Work required> Restate the data exactly as given and keep the pictures out.
[Supplied information — start]
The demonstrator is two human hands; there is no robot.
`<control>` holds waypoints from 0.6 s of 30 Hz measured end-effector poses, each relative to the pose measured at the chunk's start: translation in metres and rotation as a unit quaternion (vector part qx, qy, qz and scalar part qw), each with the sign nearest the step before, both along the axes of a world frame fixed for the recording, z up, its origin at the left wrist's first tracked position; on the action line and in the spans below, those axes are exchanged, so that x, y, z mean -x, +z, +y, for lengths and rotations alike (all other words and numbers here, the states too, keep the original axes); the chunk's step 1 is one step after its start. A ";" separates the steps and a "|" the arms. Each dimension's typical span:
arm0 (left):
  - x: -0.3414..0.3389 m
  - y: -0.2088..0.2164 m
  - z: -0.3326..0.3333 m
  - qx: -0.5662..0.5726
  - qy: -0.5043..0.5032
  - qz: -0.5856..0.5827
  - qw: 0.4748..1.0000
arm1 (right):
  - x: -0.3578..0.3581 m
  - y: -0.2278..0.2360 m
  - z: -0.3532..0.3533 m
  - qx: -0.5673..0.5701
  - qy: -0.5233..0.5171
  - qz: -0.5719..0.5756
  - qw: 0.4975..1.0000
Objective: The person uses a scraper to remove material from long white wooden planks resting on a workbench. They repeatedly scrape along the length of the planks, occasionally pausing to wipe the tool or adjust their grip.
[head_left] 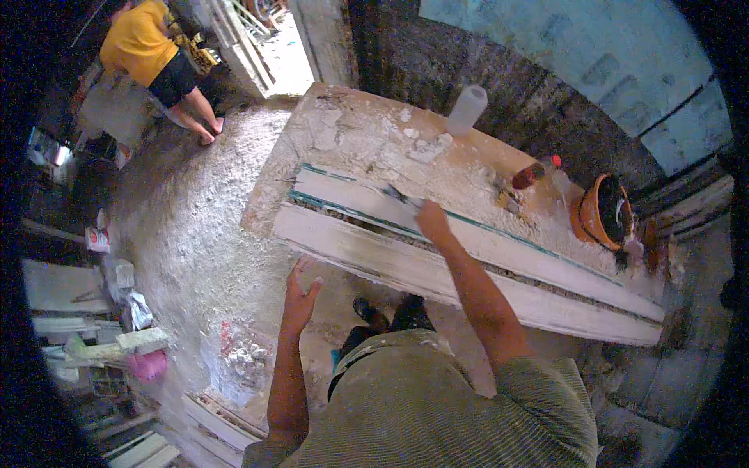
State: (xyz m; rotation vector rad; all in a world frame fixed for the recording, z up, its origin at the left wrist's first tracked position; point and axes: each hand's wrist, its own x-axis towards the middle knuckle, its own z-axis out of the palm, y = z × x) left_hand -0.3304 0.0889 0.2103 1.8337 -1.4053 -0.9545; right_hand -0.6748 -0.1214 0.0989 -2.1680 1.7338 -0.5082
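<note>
The right hand [433, 222] is closed around the handle of a putty knife [402, 197], whose blade rests on the upper of two long white plaster mouldings [499, 242]. The knife's long axis runs from the hand up and to the left, with the blade tip pointing toward the far-left end of the moulding. The left hand [299, 292] is open, fingers spread and holding nothing; it hovers just off the near-left end of the lower moulding [367, 249], and contact cannot be told from here.

Both mouldings lie side by side on the tabletop [351, 132], their long axes running from upper left to lower right, parallel to the near edge. A thin teal line edges the upper one. The tabletop is caked with white plaster patches.

At the far edge stands a white plastic bottle [466, 109], upright. Further right, a dark bottle with a red cap [534, 173] lies tilted on its side. An orange bucket [605, 212] sits at the right end.

On the plaster-dusted floor [195, 226], a person in a yellow shirt [140, 43] is well apart at upper left. More white mouldings [218, 417] lie at lower left.
</note>
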 end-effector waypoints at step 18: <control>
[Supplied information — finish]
Exercise solution>
The demonstrator is two human hands; there is no robot.
`<control>` holds waypoints from 0.6 s of 30 Hz measured end-effector poses, each relative to the pose measured at the chunk's start: translation in metres and rotation as a unit quaternion (vector part qx, qy, qz and scalar part qw), each with the sign nearest the step before, both along the axes of a world frame fixed for the recording, z up, its origin at the left wrist's first tracked position; on the action line and in the spans below, those axes are exchanged, so that x, y, z mean -x, +z, +y, for lengths and rotations alike (all other words and numbers here, the states too, keep the original axes); the chunk's step 1 is one step after its start. A ";" separates the steps and a "|" the arms. Each dimension's typical span:
arm0 (left):
  - x: -0.3414..0.3389 m
  - y: -0.2088..0.2164 m
  - z: -0.3326..0.3333 m
  - qx: -0.5662..0.5726
  - qy: -0.5043..0.5032
  - qz: -0.5856..0.5827
  - qw: 0.4748..1.0000
arm1 (right):
  - x: -0.3578..0.3581 m
  - y: -0.2278..0.2360 m
  - z: -0.3532..0.3533 m
  - qx: -0.5673..0.5701
  - qy: -0.5233..0.5171
  - qz: -0.5719..0.5756
  - qw: 0.4975..1.0000
Objective: The person uses a scraper to remove material from long white wooden planks resting on a workbench. They repeatedly scrape along the length of the planks, occasionally pausing to wipe the tool or adjust their grip.
[head_left] 
State: (xyz m; rotation vector rad; all in a world frame fixed for the recording, z up, its origin at the left wrist's first tracked position; point and axes: each hand's wrist, its own x-axis towards the middle knuckle, its own z-axis out of the palm, y = z × x) left_hand -0.3304 0.0889 0.2103 1.8337 -1.4053 -0.9545; right_hand -0.6748 -0.1214 0.0989 -2.1680 1.7338 -0.5082
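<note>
The right hand [433, 222] is closed around the handle of a putty knife [402, 197], whose blade rests on the upper of two long white plaster mouldings [499, 242]. The knife's long axis runs from the hand up and to the left, with the blade tip pointing toward the far-left end of the moulding. The left hand [299, 292] is open, fingers spread and holding nothing; it hovers just off the near-left end of the lower moulding [367, 249], and contact cannot be told from here.

Both mouldings lie side by side on the tabletop [351, 132], their long axes running from upper left to lower right, parallel to the near edge. A thin teal line edges the upper one. The tabletop is caked with white plaster patches.

At the far edge stands a white plastic bottle [466, 109], upright. Further right, a dark bottle with a red cap [534, 173] lies tilted on its side. An orange bucket [605, 212] sits at the right end.

On the plaster-dusted floor [195, 226], a person in a yellow shirt [140, 43] is well apart at upper left. More white mouldings [218, 417] lie at lower left.
</note>
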 end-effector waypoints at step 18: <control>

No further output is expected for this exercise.